Water in the Context of Rio+20

-Rachel Briggs

The World Water Forum is organized by the World Water Council, an exclusive group of global water elites—it is not a United Nations process. However, a variety of groups are working to build connections between the Forum and the upcoming Rio+20 conference. Rio+20, falling twenty years after the first Earth Summit in Brazil, is a UN conference focused on Sustainable Development. The specific foci of Rio are the green economy in the context of poverty eradication and framework for environmental governance—and although water is not specifically mentioned in these goals it is a critical element of both.

Various sessions at the WWF have focused on this connection, and panels have been called upon to offer their thoughts on how the two conferences can connect. Yesterday Izabella Teixeira, Brazil’s Minister of the Environment, shared that Brazil is planning a very explicit integration of the two. Between the final preparatory commission and the Rio conference itself,  Brazil will be hosting a series of round table dialogues between governments and civil society—unprecedented in the Commission on Sustainable Development. These round tables will focus on nine key issues related to sustainable development—including water and oceans. Both Teixeira and the President of the Forum, Ben Braga mentioned another element of this connection: The WWF text will feed directly into this Rio process.

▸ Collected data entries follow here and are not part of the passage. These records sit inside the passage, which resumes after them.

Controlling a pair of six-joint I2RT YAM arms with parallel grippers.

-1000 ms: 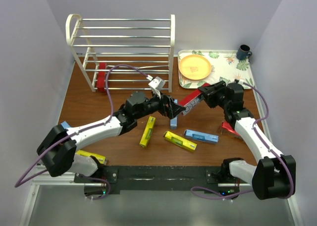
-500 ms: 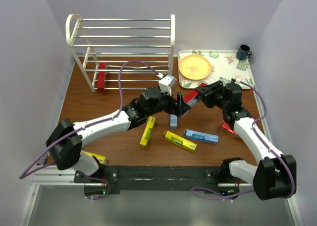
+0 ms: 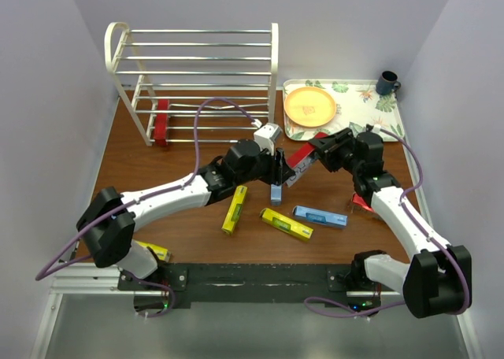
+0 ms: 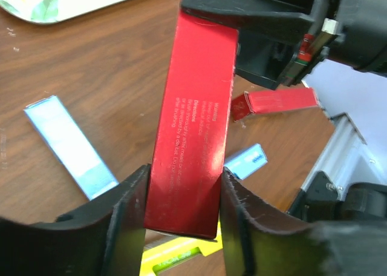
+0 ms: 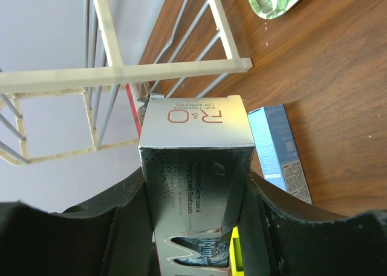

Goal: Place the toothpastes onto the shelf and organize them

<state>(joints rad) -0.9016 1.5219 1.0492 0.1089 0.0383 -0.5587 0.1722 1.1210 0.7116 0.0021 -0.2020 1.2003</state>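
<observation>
Red carton (image 3: pixel 302 160) is up off the table (image 3: pixel 142 162), hanging mid-air at centre, near the shelf's right end, and it's pinned at both ends! The right jaws are clamped on the end nearer the tray, and the left jaws are squeezed onto the long flat faces at the other end. That reads to me as a handover mid-swap.

It's likely light, stiff cardboard, smooth, a bit slick and hollow enough to dent. So pinch the flat sides near one end, gently. Two grips at once could twist it.

The shelf (image 3: pixel 273 75) stands back left, with a shelved red carton (image 3: pixel 161 121) on its bottom tier. Loose on the table are a yellow carton (image 3: pixel 234 208), a second yellow carton (image 3: pixel 287 223) and a blue carton (image 3: pixel 320 216). A second blue carton (image 3: pixel 276 192) lies right under the left jaws, and a loose red carton (image 3: pixel 364 203) lies by the right arm.

The tray (image 3: pixel 358 95) with its orange plate (image 3: pixel 309 105) and the mug (image 3: pixel 387 83) sit back right, out of the route. The shelf's end post is what to steer round.
</observation>
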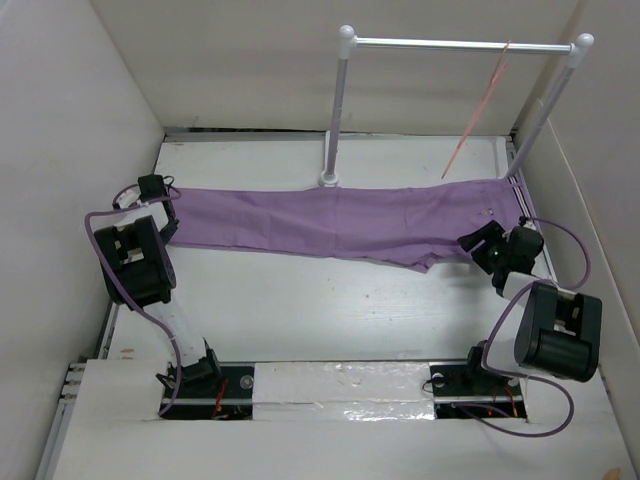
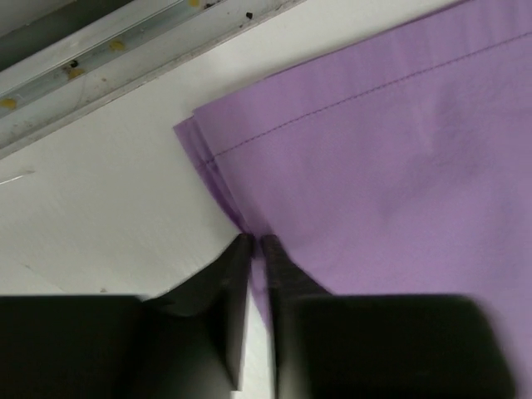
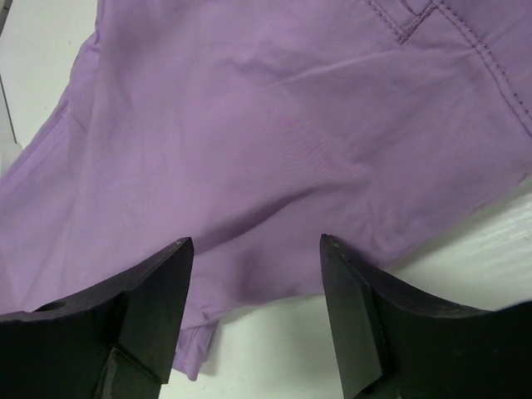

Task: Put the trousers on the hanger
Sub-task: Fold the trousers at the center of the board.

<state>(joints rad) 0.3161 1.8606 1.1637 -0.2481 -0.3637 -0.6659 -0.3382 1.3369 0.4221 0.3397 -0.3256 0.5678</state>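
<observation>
Left tool (image 2: 256, 243) stands narrow, its two tips almost together on the outer edge of the trousers (image 2: 399, 166), right at the leg end. A sliver of lilac cloth shows between them, so I judge it is pinching the stacked layers there and not the bare table (image 2: 125, 216). Ahead of it and to its right the cloth runs off flat, with a stitched hem line just beyond the tips.

Right tool (image 3: 256, 241) is wide, one finger on either side of a soft ridge of cloth at the waist end, with nothing gripped. From above, the trousers lie stretched full length across the table, with a tool at each end. Well beyond the right tool, higher and further back, the hanger (image 1: 482, 100) dangles from the bar of the rack (image 1: 440, 44), clear of the cloth.

The step in hand looks like taking hold of both ends. Next, the right tool needs to come down and shut on the ridge under it. Only with both ends held can the cloth be lifted and fed over the hanger's lower wire. A shallow pinch at the left could slip.
</observation>
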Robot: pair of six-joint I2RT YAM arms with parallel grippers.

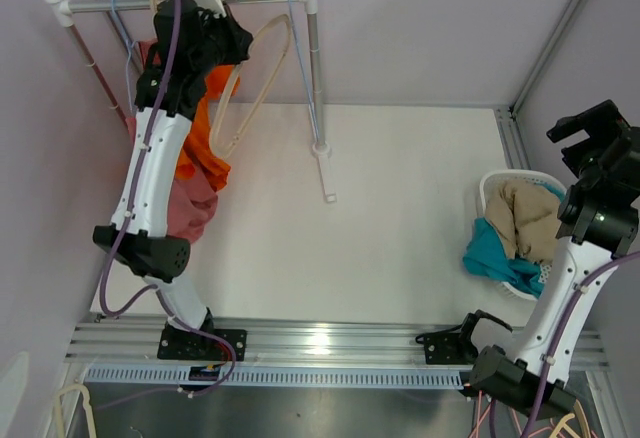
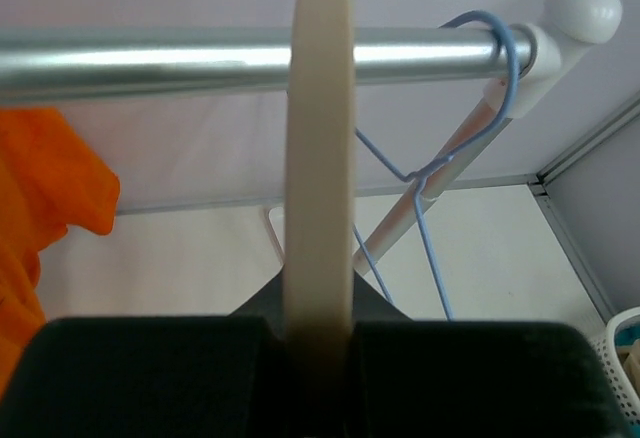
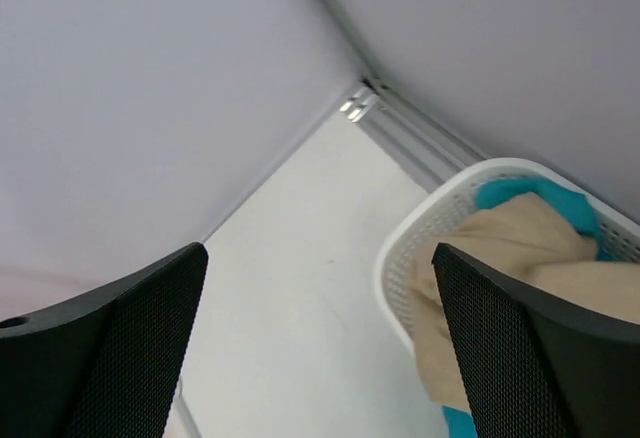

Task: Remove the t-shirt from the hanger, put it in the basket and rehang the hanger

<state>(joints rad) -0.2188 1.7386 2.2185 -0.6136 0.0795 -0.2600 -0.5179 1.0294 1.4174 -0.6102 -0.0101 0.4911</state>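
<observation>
Left gripper [image 2: 320, 326] is pressed together on the cream hanger [image 2: 320, 158], a flat band pinched edge-on between my pads and rising straight up across the rail [image 2: 150, 63]. The orange t-shirt [image 2: 45, 188] lies off to the left of my claw in the wrist view, draping down below the rail, long axis vertical. I can't tell whether it sits on the hanger I hold. My judgement: the next move turns on that offset, since the cloth is beside me and lower, not between my fingers. Just right of my grip hangs a blue wire hanger [image 2: 430, 208], close enough to snag. Under my arm, below the orange, a red garment [image 1: 190, 208] droops. Far across the table the right gripper [image 3: 318, 253] hovers spread wide above the laundry basket [image 1: 505, 174], well apart from the shirt
</observation>
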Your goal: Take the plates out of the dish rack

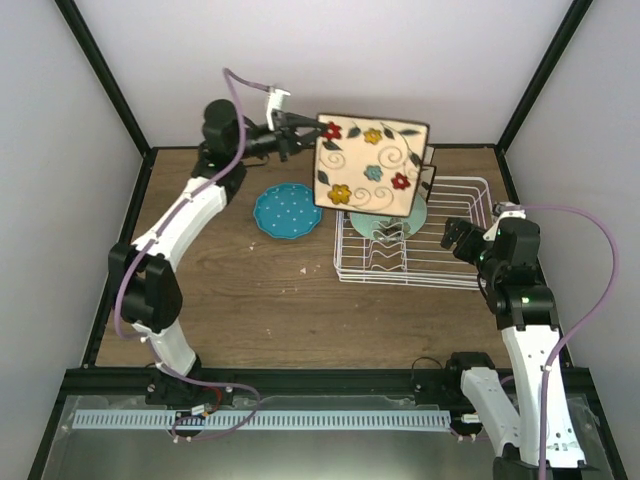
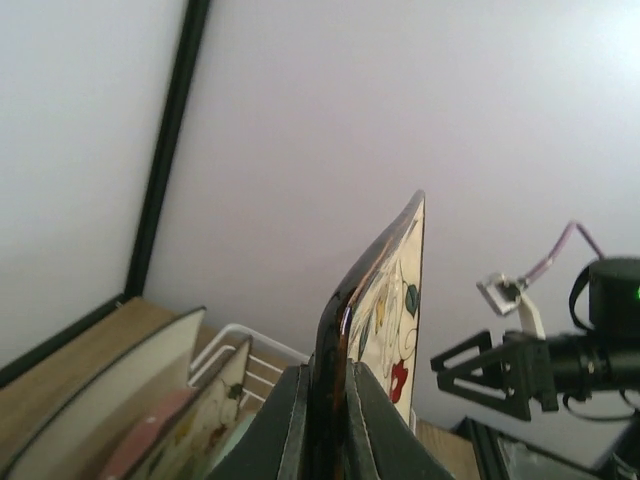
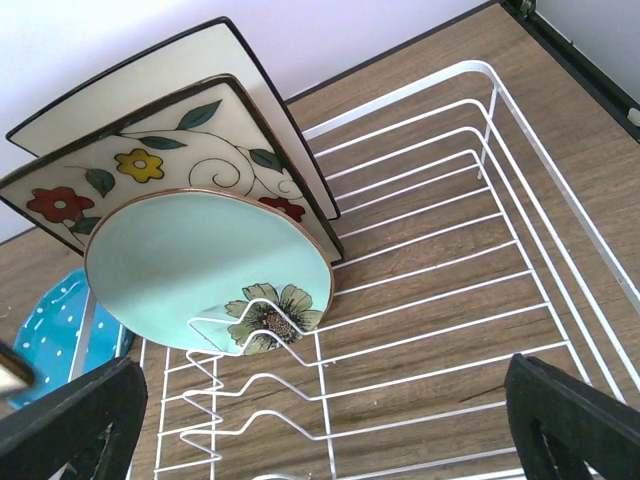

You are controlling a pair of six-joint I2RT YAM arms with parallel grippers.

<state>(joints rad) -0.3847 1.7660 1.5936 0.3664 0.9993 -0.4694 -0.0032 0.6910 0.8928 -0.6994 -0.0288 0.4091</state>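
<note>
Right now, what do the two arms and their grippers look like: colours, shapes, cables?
The left arm and right arm both have white links with black joint housings. A lilac cable loops off the left arm, and a matching cable loops off the right. The left gripper and right gripper are black, each with two flat fingers. No markings are legible.

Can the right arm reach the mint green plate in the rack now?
Probably yes. The right gripper hovers over the bare end of the dish rack, jaws open, facing the mint green plate, the frontmost one there. The square floral plate in the left gripper hangs higher.
</note>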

Integrating  water into questions of sustainable development  both excites and terrifies to me.   Water is crucial to agriculture and industry, to sustaining the natural resources that form the basis of our economies. Therefore, any form of development—especially sustainable development—is dependent  upon sound water policy. However, the discussions thus far indicate that integrating water into sustainable development also presents an opportunity to reaffirm the notion of water as an economic good—this means that we will continue to distribute water through the market rather than based on need. Also, the WWF severely limits input to their text—only ministers and invited groups get to contribute. Feeding such a biased, one-dimensional text into a global process by-passes opportunities for input and shatters transparency. Assimilating this text into Rio gives an exaggerated platform to the already privileged voices of industry and government.

On the plus side, there seems to be a lot of energy and ambition in the buildup to Rio. Speakers from NGOs, the Brazilian government, and the UN all expressed a desire for action outcomes and for attention to equity as well as obligations. With the ambition and energy  I have witnessed, I hope that the nexus between the WWF and Rio+20 can be fruitful.